What this study means for people with lupus:
Dr. Hacohen’s research seeks to determine which cells cause kidney damage in lupus. Identifying these cells could lead to new treatments that prevent this damage.
Immunoregulatory Mechanisms in Systemic Lupus
2018 Funded Grant
Vijay K Kuchroo DVM, PhD
Brigham and Women’s Hospital, Inc.
In lupus, immune cells known as B cells release proteins called antibodies that attack patients’ own tissues. But several types of immune cells, including regulatory T and B cells, can block production of these antibodies and prevent lupus development in mice. Dr. Kuchroo and his colleagues had previously found that regulatory T and B cells make a protein called fibrinogen-like protein 2 (Fgl2) that curbs B cells’ production of destructive antibodies. In their new study supported with the Distinguished Innovator Award, they will determine how Fgl2 prevents B cells from making antibodies that target patients’ tissues and how it protects against lupus. In addition, regulatory T and B cells carry proteins on their surface, including one known as TGIT, that act as on-off switches. TGIT also stimulates regulatory T and B cells to make Fgl2. Another aim of their study is to determine whether TGIT and similar protein switches have a role in the development of lupus. Their findings could suggest new approaches for treating lupus by stimulating regulatory T and B cells, possibly through TGIT.

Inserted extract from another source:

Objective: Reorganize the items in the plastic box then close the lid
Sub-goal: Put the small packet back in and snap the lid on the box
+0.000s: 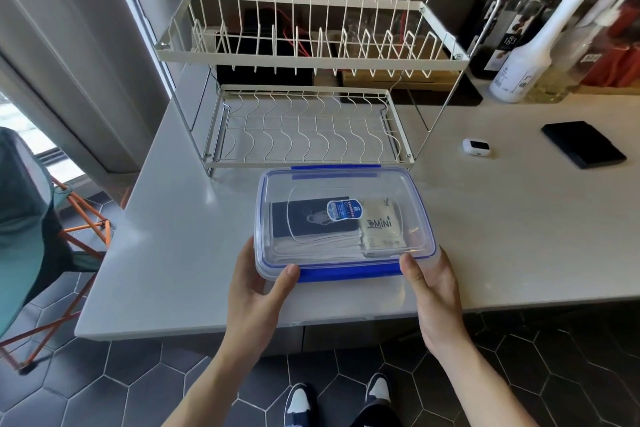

What this study means for people with lupus
Harmful immune cells cause the symptoms of lupus, but helpful immune cells called regulatory T and B cells may prevent them. Dr. Kuchroo wants to find out more about how certain types of regulatory T and B cells work, which might reveal whether we can use them for lupus treatment.
Origin, Regulation and Therapeutic Targeting of Extracellular DNA
2016 Funded Grant
Boris Reizis, PhD
New York University School of Medicine
Dr. Reizis and his team are pursuing a novel idea that could explain what causes lupus, why flares develop, and how a treatment might be developed to prevent the attack. It has been shown that billions of cells die every day in our blood
and release their DNA packaged into small containers called microparticles. they believe that the abnormal buildup of DNA in these microparticles can cause the immune attack to begin and that the microparticles may provide vehicles for the DNA to travel throughout the body, causing the immune system to attack specific organs in their wake.
What this study means for people with lupus
Dr. Reizis will study how the DNA-carrying microparticles form and how the body normally gets rid of this DNA. they also plan to develop techniques that eliminate this DNA to provide a basis for future lupus treatments.